Possible Mated Pair!
These Would Be Really Nice Offspring!
10" Super Red Severum (Female)
10" Rose Queen (Male)


----------



## Pamela (Apr 21, 2010)

Wow, they would make beautiful babies!


----------



## sunshine_1965 (Aug 16, 2011)

Pamela said:


> Wow, they would make beautiful babies!


I was thinking the same thing myself.


----------



## JoeMc (Oct 14, 2012)

They would make an interesting hybrid, but I don't think it is possible for a SA Cichlid to breed with a CA Cichlid.


----------



## Virual (Aug 9, 2010)

JoeMc said:


> They would make an interesting hybrid, but I don't think it is possible for a SA Cichlid to breed with a CA Cichlid.


These two fish have never swam together before, and know they are paired together beside my stump.
And also the Rose Queen has differnet coloring like I have never seen before.
I defiently can't say for sure they have paired up, but they are sure acting like it.


----------



## m_class2g (Apr 21, 2010)

very cool! never seen this combo done before!


----------



## Ruf R (Jun 11, 2010)

That Is going to be a good looking hybrid


----------



## brezilian (Apr 21, 2012)

not possible


----------



## sunshine_1965 (Aug 16, 2011)

brezilian said:


> not possible


Are you the hybrid expert?


----------



## brezilian (Apr 21, 2012)

yes i am... no but i know enough


----------



## JoeMc (Oct 14, 2012)

I'm no expert either, but since getting my Dwarf White Parrots I've done some research on the net about hybrids and the consensus seems to be that there are no know hybrids between CA and SA cichlids with the exception of the Festae.


----------



## sunshine_1965 (Aug 16, 2011)

JoeMc said:


> I'm no expert either, but since getting my Dwarf White Parrots I've done some research on the net about hybrids and the consensus seems to be that there are no know hybrids between CA and SA cichlids with the exception of the Festae.


So it is a possibility. They would be some great looking fish if it were to happen.


----------



## brezilian (Apr 21, 2012)

trust me ive lots of research on cichlid hybrids and it cant be done... although the fry would be cool if it were possible


----------



## Momobobo (Sep 28, 2010)

sunshine_1965 said:


> So it is a possibility. They would be some great looking fish if it were to happen.
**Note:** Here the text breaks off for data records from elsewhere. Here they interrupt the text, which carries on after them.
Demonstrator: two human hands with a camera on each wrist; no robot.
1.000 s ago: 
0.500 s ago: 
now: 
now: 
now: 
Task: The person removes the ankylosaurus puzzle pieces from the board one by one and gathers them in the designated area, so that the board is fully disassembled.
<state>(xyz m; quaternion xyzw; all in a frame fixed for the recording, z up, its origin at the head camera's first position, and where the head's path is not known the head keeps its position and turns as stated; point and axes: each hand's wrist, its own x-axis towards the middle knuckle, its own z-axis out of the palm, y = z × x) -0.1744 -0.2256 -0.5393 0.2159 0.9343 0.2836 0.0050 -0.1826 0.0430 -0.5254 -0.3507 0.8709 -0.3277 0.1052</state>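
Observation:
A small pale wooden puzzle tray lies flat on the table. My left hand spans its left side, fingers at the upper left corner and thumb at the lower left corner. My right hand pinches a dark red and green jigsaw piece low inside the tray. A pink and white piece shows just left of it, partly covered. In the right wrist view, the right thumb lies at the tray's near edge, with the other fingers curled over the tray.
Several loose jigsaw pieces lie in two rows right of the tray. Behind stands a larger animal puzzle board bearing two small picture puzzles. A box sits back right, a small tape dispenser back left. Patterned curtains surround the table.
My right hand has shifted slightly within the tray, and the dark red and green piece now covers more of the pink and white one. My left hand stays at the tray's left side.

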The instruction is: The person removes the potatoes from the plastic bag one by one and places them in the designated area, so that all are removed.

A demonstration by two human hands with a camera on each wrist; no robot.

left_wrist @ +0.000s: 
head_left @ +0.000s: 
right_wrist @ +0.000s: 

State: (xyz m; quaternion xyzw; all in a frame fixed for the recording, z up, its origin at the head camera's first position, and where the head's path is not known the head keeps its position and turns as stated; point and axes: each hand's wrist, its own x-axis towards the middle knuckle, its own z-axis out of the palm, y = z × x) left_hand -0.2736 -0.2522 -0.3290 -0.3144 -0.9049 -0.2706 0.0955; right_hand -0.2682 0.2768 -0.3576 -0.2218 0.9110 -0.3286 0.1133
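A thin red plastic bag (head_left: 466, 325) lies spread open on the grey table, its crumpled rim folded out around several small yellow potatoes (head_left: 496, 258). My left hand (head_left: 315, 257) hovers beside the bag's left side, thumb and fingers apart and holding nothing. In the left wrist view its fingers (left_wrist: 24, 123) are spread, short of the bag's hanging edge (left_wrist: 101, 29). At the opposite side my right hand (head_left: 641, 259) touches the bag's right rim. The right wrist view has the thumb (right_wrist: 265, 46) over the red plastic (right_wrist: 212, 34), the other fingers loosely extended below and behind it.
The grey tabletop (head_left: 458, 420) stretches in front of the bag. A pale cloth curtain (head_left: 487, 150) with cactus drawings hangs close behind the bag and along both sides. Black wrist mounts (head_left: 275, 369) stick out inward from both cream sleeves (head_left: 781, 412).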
*Only* with the Festae. SA doesn't produce viable fry with CA. SA usually don't hybridize at all, usually only limited to CA cichlids that do.


----------



## Rastapus (Apr 21, 2010)

Momobobo said:


> *Only* with the Festae. SA doesn't produce viable fry with CA. SA usually don't hybridize at all, usually only limited to CA cichlids that do.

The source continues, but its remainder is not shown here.